The China-backed Asian Infrastructure Investment Bank (AIIB) could lend out U.S. $2 billion in its first year of operation, AIIB president-designate Jin Liqun said during an interview with the Mainichi Shimbun here.
Jin, China’s former vice finance minister, was appointed head of the nascent AIIB in August this year. The bank, which the United States and Japan have not joined, is scheduled to be established by the end of this year and start making loans in April 2016. During the interview, Jin stressed that the AIIB will cooperate with the World Bank and the Asian Development Bank (ADB), and that the new institution “can handle all of the challenges, even if the U.S. and Japan do not join.”
The $2 billion in loans forecast by Jin for the AIIB’s first year would be just one-tenth of the amount lent out by the ADB annually. But the enormous demand for infrastructure in Asia will quickly expand AIIB investments and, Jin indicated, the AIIB will be able to respond to very large capital requirements in cooperation with the ADB and other international financial institutions. Jin also said, however, that the bank would carefully scrutinize all enterprises seeking AIIB funds, and that making “quality” loans would be the bank’s first priority.
“Quality is more important than quantity,” he said.

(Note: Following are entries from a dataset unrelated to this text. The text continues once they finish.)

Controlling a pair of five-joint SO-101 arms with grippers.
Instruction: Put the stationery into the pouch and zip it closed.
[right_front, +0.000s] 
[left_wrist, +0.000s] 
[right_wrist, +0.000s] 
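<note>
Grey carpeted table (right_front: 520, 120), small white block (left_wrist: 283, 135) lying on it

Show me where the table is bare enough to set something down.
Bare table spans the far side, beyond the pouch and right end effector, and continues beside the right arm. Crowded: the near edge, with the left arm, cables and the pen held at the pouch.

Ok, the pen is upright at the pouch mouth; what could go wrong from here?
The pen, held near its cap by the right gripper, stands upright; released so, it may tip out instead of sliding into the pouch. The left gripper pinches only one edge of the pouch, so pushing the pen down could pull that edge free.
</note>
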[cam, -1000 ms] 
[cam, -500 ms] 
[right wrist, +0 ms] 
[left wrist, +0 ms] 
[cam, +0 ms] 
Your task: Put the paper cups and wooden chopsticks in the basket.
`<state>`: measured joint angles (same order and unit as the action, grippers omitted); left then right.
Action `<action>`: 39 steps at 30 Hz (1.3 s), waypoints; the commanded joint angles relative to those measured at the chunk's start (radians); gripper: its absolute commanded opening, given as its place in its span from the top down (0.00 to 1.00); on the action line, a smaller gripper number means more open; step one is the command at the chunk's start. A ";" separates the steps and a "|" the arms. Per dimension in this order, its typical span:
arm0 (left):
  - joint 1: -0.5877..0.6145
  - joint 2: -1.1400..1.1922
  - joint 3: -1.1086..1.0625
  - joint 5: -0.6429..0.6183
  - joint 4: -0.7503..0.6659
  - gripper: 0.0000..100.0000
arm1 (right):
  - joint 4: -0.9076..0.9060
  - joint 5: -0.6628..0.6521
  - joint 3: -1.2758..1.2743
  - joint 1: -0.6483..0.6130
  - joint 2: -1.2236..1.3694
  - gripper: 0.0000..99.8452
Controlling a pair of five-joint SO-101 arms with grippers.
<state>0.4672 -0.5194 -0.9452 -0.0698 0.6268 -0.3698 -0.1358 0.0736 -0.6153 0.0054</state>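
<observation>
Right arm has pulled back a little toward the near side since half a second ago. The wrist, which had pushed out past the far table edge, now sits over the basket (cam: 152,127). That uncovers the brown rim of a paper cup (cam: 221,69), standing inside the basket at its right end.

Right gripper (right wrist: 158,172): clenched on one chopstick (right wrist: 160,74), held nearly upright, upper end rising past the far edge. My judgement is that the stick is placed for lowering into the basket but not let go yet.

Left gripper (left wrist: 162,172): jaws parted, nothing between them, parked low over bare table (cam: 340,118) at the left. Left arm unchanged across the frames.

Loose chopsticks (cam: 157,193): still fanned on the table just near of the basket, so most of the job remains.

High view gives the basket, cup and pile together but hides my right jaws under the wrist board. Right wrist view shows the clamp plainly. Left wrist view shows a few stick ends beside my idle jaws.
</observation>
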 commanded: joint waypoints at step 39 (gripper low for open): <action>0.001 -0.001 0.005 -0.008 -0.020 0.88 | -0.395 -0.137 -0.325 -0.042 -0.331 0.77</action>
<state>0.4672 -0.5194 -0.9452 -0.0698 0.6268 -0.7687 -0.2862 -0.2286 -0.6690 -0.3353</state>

Jin furthermore foresees more than 70 countries eventually joining the AIIB, as “we have the policy that AIIB, as a multilateral development institution, should be inclusive. Membership should be open to all of the countries in this world.” He also reiterated that the AIIB would do just fine without Japan and the U.S., stating, “We have almost all the major developed countries and emerging market economies. We’re getting financially, economically more powerful. I think we can do a good job, given the existing shareholders.”